Internet Censorship In 2020
Simon Migliano, Head of Research at Top10VPN, told WeeTracker that internet shutdowns have become a popular strategy across Africa during times of political unrest. This seems to be undeterred by condemnation by the United Nations and human rights organizations around the world.
“Given that the rate of internet shutdowns has been increasing over the last three years, we have every reason to expect that there will be more in Africa this year, particularly in regions like Ethiopia and Sudan where elections are on the horizon,” he said.
Simon’s predictions are not implausible, because truly, there are a couple of elections to be held in Africa this year. Also, some of these polls are being held in countries where internet censorship has occurred in the past. These include Chad, Mauritius, Ethiopia, Somalia, Tanzania, Egypt and Liberia.
Peaceful and fair elections are encouraged across the continent, but there’s a likeliness that internet censorship will occur in these countries. Togo is likely to join the crop, as it prepares to hold the first African presidential election of the year on February 22nd. Factors that will make for an internet censorship in the West African country are numerous.
The current president, Faure Gnassingbé, has been in power since 2005, after the death of his father. His regime is to be extended as he’s to be the only candidate on the ballot. Faure’s father seized control of the small country in 1967. Protests upon protests have registered displeasure over the seemingly dynastic rule of the Gnassingbés.
The internet may ultimately not shutdown in Togo, but the other promising crop of countries on the continent make us beg to differ. The nations aforementioned are known for civil unrest, long-ruling presidents and military shakedowns. Take Sudan for instance, where their last internet censorship led – and resulted in – to military open-fire on the nation’s citizens.
On The Business End
African businesses are actually better off expecting internet censorship this year and put things in place to enable them cope. Businesses that only exist online or on social media won’t be able to operate at all during a shutdown.
According to Simon, those that have physical locations or provide services should be aware of alternative ways to communicate with suppliers, employees and existing or future customers.
On the signs of an internet shutdown, Simon said that any election or authority-related protest or form of unrest can be seen as a precursor to an internet shutdown. “The reality is that unless a business operates completely offline, an internet shutdown will undoubtedly have some negative impact on their ability to successfully function,” he says.
“All businesses can really do is ensure that they have a means of staying connected and, where possible, find alternative methods of carrying out activities that would usually be done online”.
A 2017 report by CIPESA on internet censorship revealed that the impact of being dumped offline is not a binary issue.

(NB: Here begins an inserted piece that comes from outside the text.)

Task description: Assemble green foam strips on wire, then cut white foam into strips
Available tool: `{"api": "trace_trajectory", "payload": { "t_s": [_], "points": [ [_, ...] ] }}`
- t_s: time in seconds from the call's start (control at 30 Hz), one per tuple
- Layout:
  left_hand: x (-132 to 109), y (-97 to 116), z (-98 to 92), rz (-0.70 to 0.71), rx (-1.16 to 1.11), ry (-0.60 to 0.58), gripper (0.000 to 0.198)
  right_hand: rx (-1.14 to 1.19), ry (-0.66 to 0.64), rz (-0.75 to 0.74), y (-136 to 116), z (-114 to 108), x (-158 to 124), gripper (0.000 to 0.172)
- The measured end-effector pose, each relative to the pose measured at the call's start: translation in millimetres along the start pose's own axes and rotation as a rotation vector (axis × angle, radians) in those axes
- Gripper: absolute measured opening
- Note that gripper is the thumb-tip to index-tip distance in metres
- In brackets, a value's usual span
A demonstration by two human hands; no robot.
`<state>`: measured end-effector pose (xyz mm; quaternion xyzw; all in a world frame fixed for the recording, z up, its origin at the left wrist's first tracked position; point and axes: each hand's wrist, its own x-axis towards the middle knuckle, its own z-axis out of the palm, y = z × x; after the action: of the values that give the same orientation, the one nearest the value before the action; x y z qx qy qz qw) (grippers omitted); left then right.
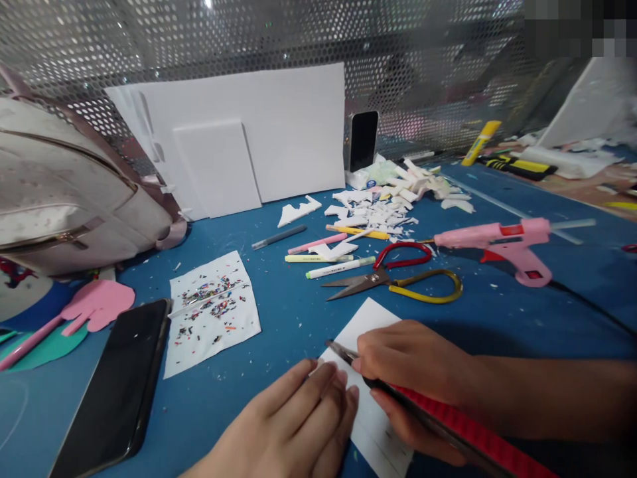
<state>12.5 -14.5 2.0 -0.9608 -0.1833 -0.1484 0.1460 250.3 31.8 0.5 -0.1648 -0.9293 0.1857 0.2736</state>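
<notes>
A small white board (373, 411) lies aslant on the blue table in front of me. My left hand (293, 418) rests flat along its left edge, fingers stretched out and pressing on it. Gripped in my right hand (413, 385) is a red and black utility knife (438, 415). The knife's blade touches the board near its upper left edge, just past my left fingertips. Part of the board is hidden under both hands. Just beyond it lie scissors (383, 275) with one red and one yellow handle, spread apart.
Several markers (318, 257) and a heap of white scraps (383, 199) lie behind the scissors. A pink glue gun (512, 242) is at right. At left are a phone (114, 392), a sheet with coloured bits (239, 279) and a bag (74, 192). White boards (298, 133) lean at the back.
</notes>
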Motion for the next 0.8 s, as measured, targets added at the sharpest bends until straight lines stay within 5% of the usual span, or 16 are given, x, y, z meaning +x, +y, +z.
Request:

The survey titled Calculating The Economic Impact Of Internet Disruptions In Sub-Saharan Africa, said that even after internet access is restored, the impact of a cut-off continues to resonate.
“Economic losses caused by an internet disruption persist far beyond the days on which the shutdown occurs, because network disruptions unsettle supply chains and have systemic effects that harm efficiency throughout the economy,” the report noted.

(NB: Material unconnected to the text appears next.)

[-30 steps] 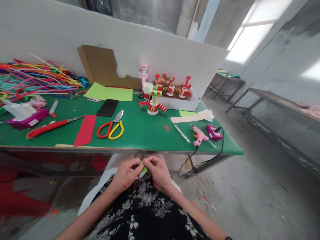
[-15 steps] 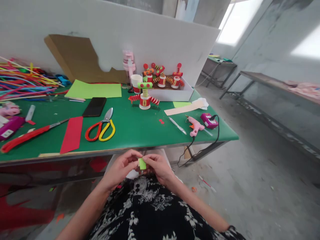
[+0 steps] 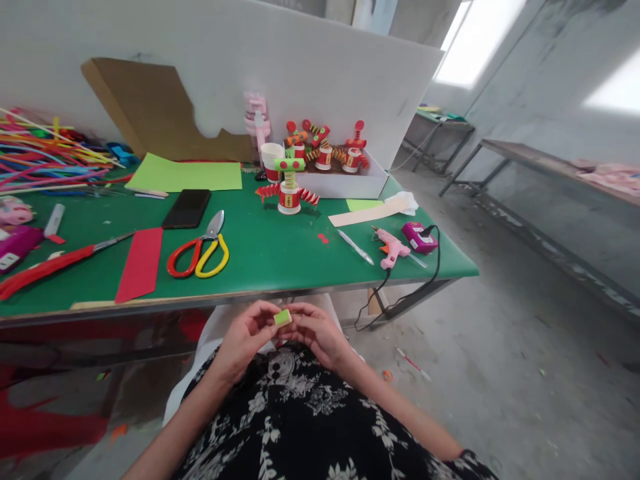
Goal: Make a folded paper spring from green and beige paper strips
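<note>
Over my lap, just in front of the table edge, my left hand point(image 3: 253, 331) pinches a small folded piece of green paper point(image 3: 283, 317) with a pale edge. Against its other side, my right hand point(image 3: 319, 333) closes with thumb and fingertips, so both hands hold it. Some fingers are hidden behind the paper. Beyond them on the table stands a paper-cup figure point(image 3: 289, 198) with a green tube head and red folded arms. Scissors point(image 3: 205, 250) with one red and one yellow handle lie to the left, beside a red paper strip point(image 3: 141, 263).
A pink glue gun point(image 3: 391, 248) with a trailing cable, a pen point(image 3: 356, 247) and a beige strip point(image 3: 367, 212) lie right. A white box point(image 3: 345, 187) holds more figures. Left are a phone point(image 3: 187, 209), green sheet point(image 3: 200, 176), red-handled tool point(image 3: 55, 265) and coloured pipe cleaners point(image 3: 45, 157).
The green paper has turned from hanging upright to lying tilted, its pale edge now facing right. My right fingers have shifted from its top to its right side. The view has shifted slightly.
</note>
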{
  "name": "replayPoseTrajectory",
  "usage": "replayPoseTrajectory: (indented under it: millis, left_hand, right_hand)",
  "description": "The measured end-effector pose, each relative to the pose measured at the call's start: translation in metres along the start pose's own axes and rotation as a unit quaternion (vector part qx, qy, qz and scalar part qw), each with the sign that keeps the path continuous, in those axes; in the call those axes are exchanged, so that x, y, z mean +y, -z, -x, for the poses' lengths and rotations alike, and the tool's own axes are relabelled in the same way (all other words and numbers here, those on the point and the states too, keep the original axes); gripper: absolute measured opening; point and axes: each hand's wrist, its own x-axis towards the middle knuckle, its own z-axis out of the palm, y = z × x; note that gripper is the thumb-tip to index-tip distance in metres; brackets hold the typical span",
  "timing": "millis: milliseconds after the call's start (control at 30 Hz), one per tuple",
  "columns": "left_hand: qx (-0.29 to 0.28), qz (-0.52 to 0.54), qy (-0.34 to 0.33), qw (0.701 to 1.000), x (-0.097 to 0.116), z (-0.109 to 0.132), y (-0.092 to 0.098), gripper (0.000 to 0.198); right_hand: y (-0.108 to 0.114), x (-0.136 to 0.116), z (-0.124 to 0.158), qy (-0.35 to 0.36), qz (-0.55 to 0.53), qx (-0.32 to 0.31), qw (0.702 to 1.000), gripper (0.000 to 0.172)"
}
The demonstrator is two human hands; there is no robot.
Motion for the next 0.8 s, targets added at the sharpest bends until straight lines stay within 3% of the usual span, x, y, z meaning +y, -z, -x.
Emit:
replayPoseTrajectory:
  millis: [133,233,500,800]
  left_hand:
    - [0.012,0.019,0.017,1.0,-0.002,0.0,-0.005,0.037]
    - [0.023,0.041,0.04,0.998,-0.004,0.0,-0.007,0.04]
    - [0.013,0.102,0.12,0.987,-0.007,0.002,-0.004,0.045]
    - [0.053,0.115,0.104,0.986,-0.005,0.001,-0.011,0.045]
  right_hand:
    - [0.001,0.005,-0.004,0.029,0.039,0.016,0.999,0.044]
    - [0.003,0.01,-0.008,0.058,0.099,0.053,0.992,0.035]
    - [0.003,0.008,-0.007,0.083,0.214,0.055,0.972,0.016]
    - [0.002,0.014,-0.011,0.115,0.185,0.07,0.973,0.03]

“Internet disruptions, however short-lived, undermine economic growth, disrupt the delivery of critical services, erode business confidence, and raise a country’s risk profile.”

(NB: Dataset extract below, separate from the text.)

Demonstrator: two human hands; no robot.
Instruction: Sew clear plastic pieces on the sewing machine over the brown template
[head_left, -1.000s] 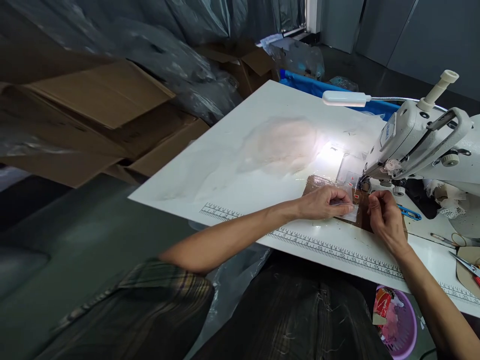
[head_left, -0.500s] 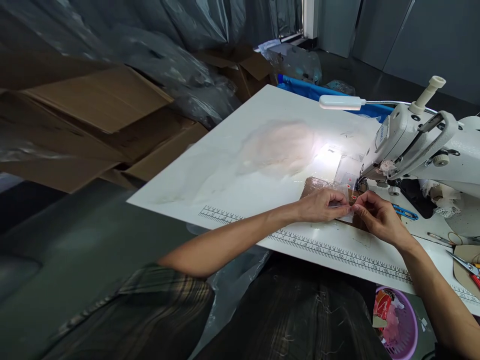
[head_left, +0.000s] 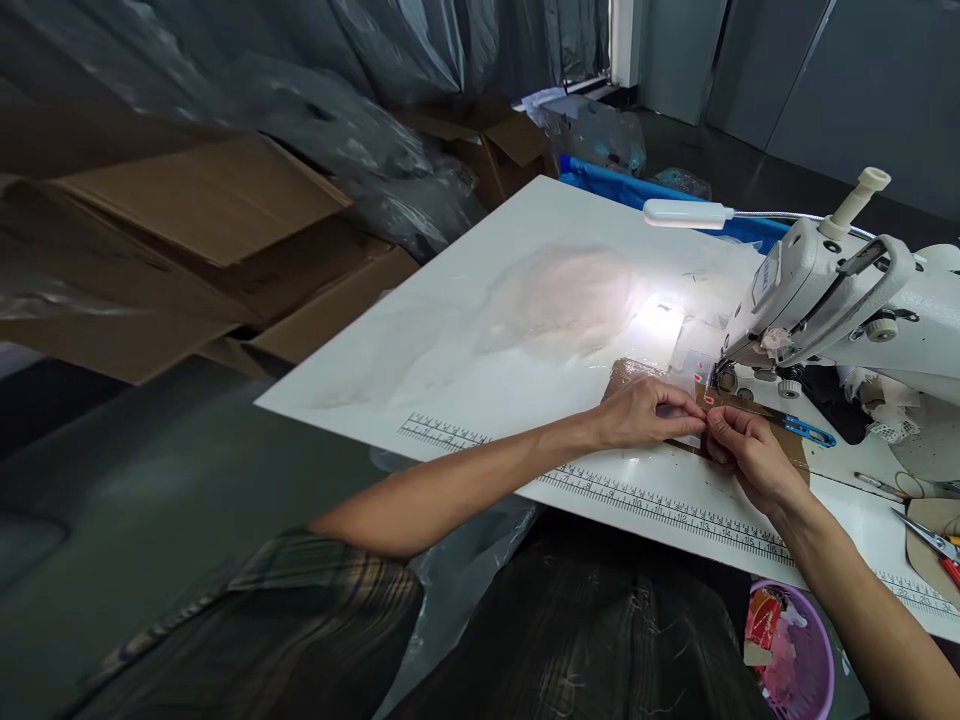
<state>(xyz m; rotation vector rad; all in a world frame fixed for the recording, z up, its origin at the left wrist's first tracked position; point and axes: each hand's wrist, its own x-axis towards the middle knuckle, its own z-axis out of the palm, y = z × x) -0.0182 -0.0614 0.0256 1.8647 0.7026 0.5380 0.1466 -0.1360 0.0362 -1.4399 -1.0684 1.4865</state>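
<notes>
My left hand (head_left: 651, 412) and my right hand (head_left: 754, 450) meet fingertip to fingertip just in front of the sewing machine (head_left: 787, 280). Each hand is closed in a pinch between thumb and forefinger. Whatever lies in the pinch is too small and too covered by fingers to name. Under and behind the left hand shows a brown, shiny patch (head_left: 628, 374) on the table. Small red marks sit close to the presser foot, just beyond the fingertips. Blue-handled thread snips (head_left: 808, 431) lie to the right of my right hand.
The white table (head_left: 450, 340) has a ruler scale (head_left: 637, 492) along its front edge. A lit lamp (head_left: 686, 213) hangs over it. Red-handled scissors (head_left: 930, 535) lie at far right. A purple basket (head_left: 814, 650) stands below. Cardboard boxes (head_left: 210, 200) are at left.
My right hand has shifted slightly down and turned, its fingers curling closer together. More of the blue snips now shows. My left hand has barely moved.
</notes>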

There’s not exactly many options available when a business is disrupted by internet censorship. Simon explains: “For many people, it’s just the old-fashioned way: telephone or fax! If an affected business is close to a region where internet remains available, then it’s a case of travelling there to conduct the most urgent matters via laptop and mobile internet before returning home. Of course, that’s not an option for many. This is why internet shutdowns are so damaging”.